Izzy and Eve
Green Candy Press, $24.95 pb, 225 pp
Izzy and Eve by Neal Drinnan
In the bohemian district of an imaginary city not unlike a very bleak Sydney, Izzy and Eve have been living together for twenty years. Eve, who torments herself with clippings of unsolved murders, is a jeweller and also a receptionist – sometimes more – in the local brothel. Izzy draws erotic cartoons for a living, and has taken to frequenting S & M clubs. Gay men start disappearing from the clubs, and Eve is catapulted into an investigation that leads her to Izzy’s world, his friends and ‘silt’, the drug linking the disappearances. So Izzy and Eve becomes a gothic thriller, the narration whipping back and forth between Eve and Izzy, sometimes distractingly quickly. Beginning with Izzy, the characters talk, frequently but fleetingly, of faith, which seems to be at the core of this narrative. But it is Eve the non-believer, drawn more vividly, who dominates the story.
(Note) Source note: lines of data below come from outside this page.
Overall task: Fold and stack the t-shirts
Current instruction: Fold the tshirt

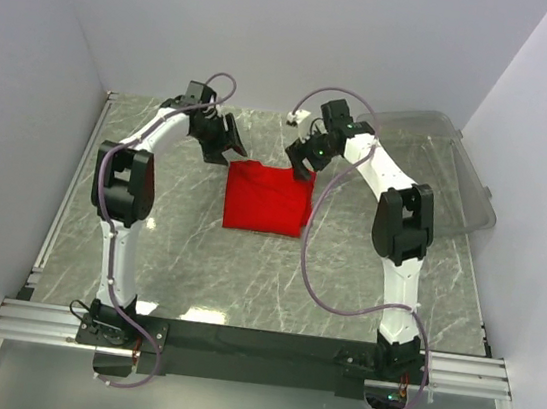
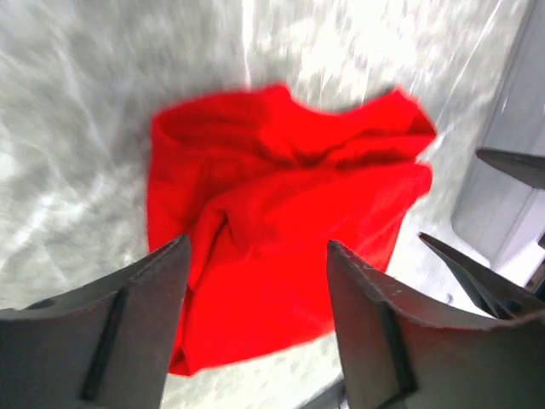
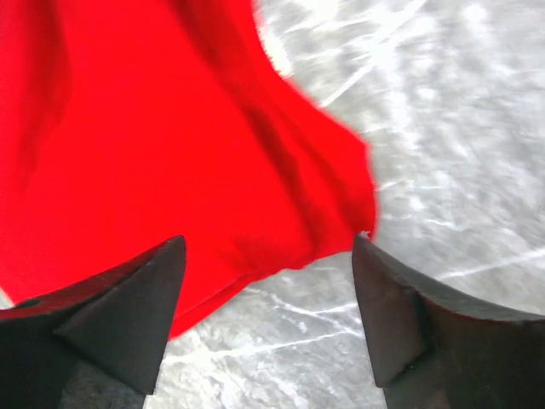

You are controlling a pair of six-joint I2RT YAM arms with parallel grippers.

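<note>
A red t-shirt (image 1: 267,198) lies folded into a rough rectangle on the marble table, at the middle. It fills the left wrist view (image 2: 281,230) and the right wrist view (image 3: 153,145). My left gripper (image 1: 233,146) hovers open and empty just past the shirt's far left corner; its fingers (image 2: 140,324) stand wide apart above the cloth. My right gripper (image 1: 304,166) hovers open and empty at the shirt's far right corner, its fingers (image 3: 400,315) spread over the shirt's edge and bare table.
A clear plastic bin (image 1: 458,178) stands at the far right of the table, behind the right arm. White walls close in the table on the left, back and right. A black rail (image 1: 255,343) runs along the near edge.
</note>
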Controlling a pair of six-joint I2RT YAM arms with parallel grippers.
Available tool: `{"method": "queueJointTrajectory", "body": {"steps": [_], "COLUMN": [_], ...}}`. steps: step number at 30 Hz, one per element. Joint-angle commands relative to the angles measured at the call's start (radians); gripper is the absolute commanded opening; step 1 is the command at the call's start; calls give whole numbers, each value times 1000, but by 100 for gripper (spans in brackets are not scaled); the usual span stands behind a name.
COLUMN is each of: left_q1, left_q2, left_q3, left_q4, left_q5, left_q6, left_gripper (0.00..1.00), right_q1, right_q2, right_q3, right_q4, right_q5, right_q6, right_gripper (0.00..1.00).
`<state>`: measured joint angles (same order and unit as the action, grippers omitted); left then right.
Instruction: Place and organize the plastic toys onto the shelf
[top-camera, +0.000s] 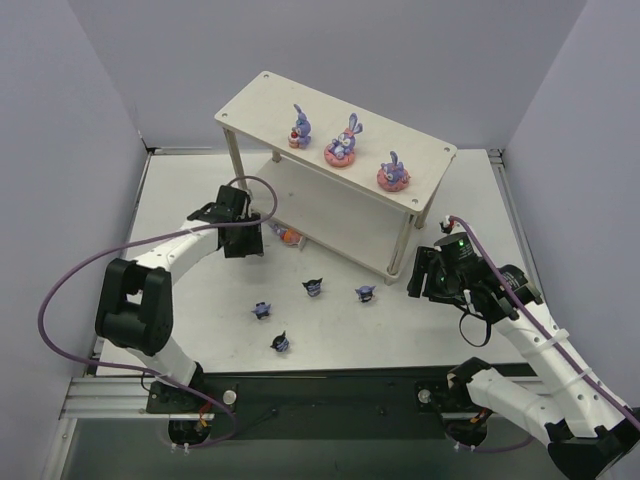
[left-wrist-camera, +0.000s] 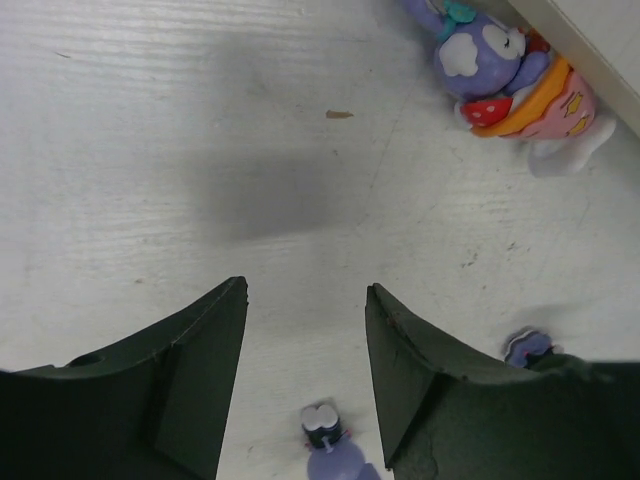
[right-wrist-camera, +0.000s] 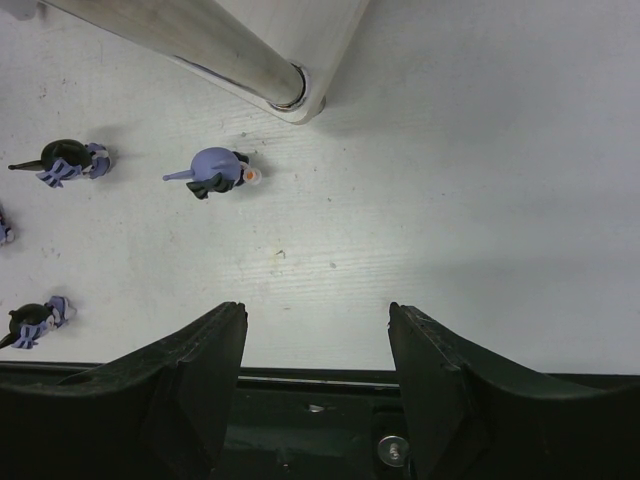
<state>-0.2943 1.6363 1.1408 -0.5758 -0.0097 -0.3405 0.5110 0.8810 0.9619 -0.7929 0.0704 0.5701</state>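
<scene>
Three purple rabbits (top-camera: 343, 143) stand in a row on the top board of the pale wooden shelf (top-camera: 262, 100). A fourth rabbit (top-camera: 288, 236) on an orange-pink base lies on the table by the shelf's lower board; the left wrist view shows this rabbit (left-wrist-camera: 510, 80) at upper right. My left gripper (top-camera: 245, 245) hovers just left of it, open and empty (left-wrist-camera: 306, 288). Several dark blue figures (top-camera: 314, 287) stand on the table in front of the shelf. One blue figure (left-wrist-camera: 330, 445) shows low between the left fingers. My right gripper (top-camera: 418, 278) is open and empty (right-wrist-camera: 316, 310).
The shelf's front right leg (right-wrist-camera: 230, 50) stands just ahead of the right gripper, with a blue figure (right-wrist-camera: 215, 170) lying near it and others (right-wrist-camera: 65, 160) further left. Grey walls enclose the table on three sides. The table's near edge and a black rail (top-camera: 330, 385) run below.
</scene>
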Motion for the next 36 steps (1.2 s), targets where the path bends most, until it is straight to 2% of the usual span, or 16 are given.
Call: {"method": "queueJointTrajectory", "body": {"steps": [1,8,13,19,27,36], "left_q1": [-2,7,11,12,15,15], "left_q2": [-23,5,57,111,151,217], "left_q3": [-91,-190,-248,-245,-234,-197], "left_q4": [332,702,853,869,910,896], "left_q5": [83,65,25,-39,-73,-96], "left_q6": [-236,-492,-667,-745,-765,-779], "left_gripper": [61,61,60,53,51,41], "right_q1": [-3,-3,-5,-3,-3,-3], "right_q2": [4,-4,-5,-7,1,-1], "right_q3": [26,20,26,31,34,38], "right_q4": [-20,-17,-16,-17,-17,-19], "right_q5": [6,12,23,29,22,23], "right_q6": [-15,-4,-6,-6,-9,-13], "right_gripper": [60,60,60,60,60,60]}}
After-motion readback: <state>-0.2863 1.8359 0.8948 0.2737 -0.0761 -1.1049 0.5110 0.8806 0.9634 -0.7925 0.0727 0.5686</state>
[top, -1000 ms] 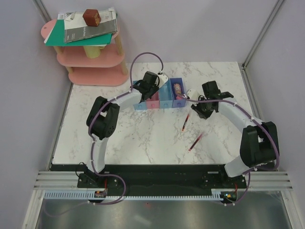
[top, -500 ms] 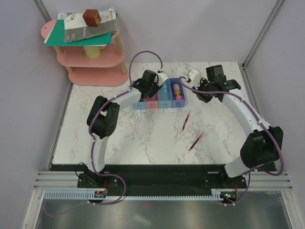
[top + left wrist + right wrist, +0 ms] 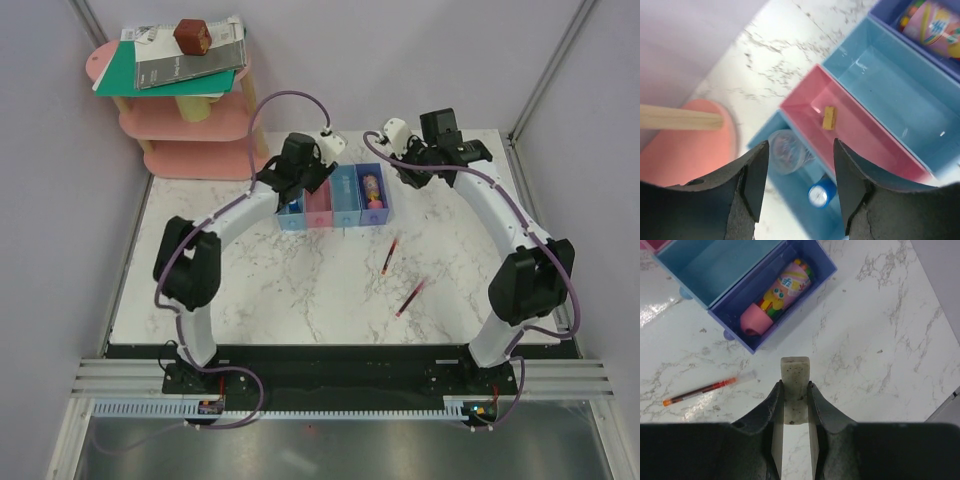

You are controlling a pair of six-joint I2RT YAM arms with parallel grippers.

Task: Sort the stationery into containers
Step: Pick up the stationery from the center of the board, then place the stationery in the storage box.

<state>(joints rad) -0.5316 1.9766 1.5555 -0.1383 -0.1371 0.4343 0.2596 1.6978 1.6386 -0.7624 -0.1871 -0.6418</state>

Reading Izzy and Eve, I was reminded of many films, not least of which being the darkly powerful Love and Human Remains (1993) – but unlike the latter, there is little humour to save us from the desolation of these characters’ lives. The moments with a young neighbour, Tibby, are touching. Away from his mother and consuming junk food at a rate of knots, Tibby brings out the generosity in Izzy and Eve, two people who, while once interested in broader issues, are now caught up entirely in themselves. It is the main characters’ one-dimensionality that results in the book falling short as a truly convincing fictive journey.
Izzy and Eve, a beautifully packaged book, broaches the big issues (good versus evil, faith, hope and love). The writing is intelligent, sometimes wonderful, but the story and the characters lack intensity and, as a result, it fails to resonate.